→ **About this exercise**
Starting at the top of the entries, restate word for word each line up to and including the one with "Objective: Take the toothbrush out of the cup".

→ **Dataset entries**
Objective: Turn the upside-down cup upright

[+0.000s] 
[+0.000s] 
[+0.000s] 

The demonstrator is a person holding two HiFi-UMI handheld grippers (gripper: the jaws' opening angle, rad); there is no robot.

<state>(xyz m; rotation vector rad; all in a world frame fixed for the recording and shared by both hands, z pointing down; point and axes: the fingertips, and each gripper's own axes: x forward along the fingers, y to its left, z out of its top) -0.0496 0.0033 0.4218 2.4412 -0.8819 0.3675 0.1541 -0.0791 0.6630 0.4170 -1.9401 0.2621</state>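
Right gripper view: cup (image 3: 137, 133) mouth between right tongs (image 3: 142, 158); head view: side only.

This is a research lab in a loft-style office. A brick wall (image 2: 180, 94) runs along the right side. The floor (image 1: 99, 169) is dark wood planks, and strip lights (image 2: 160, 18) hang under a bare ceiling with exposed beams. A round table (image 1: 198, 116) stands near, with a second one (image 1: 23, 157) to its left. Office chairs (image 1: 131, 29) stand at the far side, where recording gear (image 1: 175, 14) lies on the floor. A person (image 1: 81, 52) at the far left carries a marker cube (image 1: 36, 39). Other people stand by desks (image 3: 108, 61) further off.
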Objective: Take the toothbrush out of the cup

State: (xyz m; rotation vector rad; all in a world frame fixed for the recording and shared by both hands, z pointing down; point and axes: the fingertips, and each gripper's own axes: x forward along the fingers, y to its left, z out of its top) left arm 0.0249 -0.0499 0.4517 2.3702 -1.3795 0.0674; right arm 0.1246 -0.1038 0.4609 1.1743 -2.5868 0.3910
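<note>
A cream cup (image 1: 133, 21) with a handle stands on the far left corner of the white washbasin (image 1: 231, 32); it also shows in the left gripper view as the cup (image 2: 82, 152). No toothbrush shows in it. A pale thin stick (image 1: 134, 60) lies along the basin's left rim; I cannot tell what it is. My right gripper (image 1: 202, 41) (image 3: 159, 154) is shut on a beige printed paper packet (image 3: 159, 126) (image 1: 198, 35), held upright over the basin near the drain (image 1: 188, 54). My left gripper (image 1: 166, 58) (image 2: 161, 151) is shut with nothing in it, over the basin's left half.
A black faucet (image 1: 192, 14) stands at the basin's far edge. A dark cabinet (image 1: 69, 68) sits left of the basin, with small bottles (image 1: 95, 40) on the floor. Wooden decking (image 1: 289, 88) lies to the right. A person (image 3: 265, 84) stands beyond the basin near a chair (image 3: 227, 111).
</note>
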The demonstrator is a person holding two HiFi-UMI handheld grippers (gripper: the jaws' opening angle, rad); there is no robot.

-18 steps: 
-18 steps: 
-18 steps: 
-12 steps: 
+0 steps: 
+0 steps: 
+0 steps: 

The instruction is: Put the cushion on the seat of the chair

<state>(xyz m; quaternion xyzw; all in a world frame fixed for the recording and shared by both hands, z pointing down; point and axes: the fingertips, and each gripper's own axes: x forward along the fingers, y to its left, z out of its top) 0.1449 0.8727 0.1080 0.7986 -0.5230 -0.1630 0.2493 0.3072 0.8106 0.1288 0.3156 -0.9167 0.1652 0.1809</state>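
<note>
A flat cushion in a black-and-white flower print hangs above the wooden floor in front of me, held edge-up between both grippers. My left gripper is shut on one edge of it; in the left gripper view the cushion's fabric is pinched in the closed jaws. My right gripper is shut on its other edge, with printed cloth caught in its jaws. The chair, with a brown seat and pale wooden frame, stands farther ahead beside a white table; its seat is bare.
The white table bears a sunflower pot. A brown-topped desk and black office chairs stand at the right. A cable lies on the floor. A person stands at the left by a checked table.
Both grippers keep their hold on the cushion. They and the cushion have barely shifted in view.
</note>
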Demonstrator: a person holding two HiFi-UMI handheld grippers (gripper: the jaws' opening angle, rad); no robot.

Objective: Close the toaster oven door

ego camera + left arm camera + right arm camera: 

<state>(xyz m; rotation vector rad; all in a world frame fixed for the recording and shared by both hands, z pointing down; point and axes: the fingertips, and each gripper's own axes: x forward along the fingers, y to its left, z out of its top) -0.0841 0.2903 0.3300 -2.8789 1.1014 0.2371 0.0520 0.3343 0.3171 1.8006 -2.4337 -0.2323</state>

→ **Expected answer**
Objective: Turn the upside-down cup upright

[+0.000s] 
[+0.000s] 
[+0.000s] 

The demonstrator is a person holding two HiFi-UMI handheld grippers (gripper: the jaws' opening angle, rad); there is no robot.

<state>(xyz m; rotation vector rad; all in a world frame fixed for the recording and shared by both hands, z pointing down; point and axes: the fingertips, and each gripper's own axes: x forward along the fingers, y to its left, z out of its top) -0.0496 0.0033 0.4218 2.4412 -0.8819 0.3675 0.1541 -0.0791 0.6630 0.4170 -1.9401 0.2621</state>
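Right gripper view: cup (image 3: 137, 133) mouth between right tongs (image 3: 142, 158); head view: side only.

This is a research lab in a loft-style office. A brick wall (image 2: 180, 94) runs along the right side. The floor (image 1: 99, 169) is dark wood planks, and strip lights (image 2: 160, 18) hang under a bare ceiling with exposed beams. A round table (image 1: 198, 116) stands near, with a second one (image 1: 23, 157) to its left. Office chairs (image 1: 131, 29) stand at the far side, where recording gear (image 1: 175, 14) lies on the floor. A person (image 1: 81, 52) at the far left carries a marker cube (image 1: 36, 39). Other people stand by desks (image 3: 108, 61) further off.
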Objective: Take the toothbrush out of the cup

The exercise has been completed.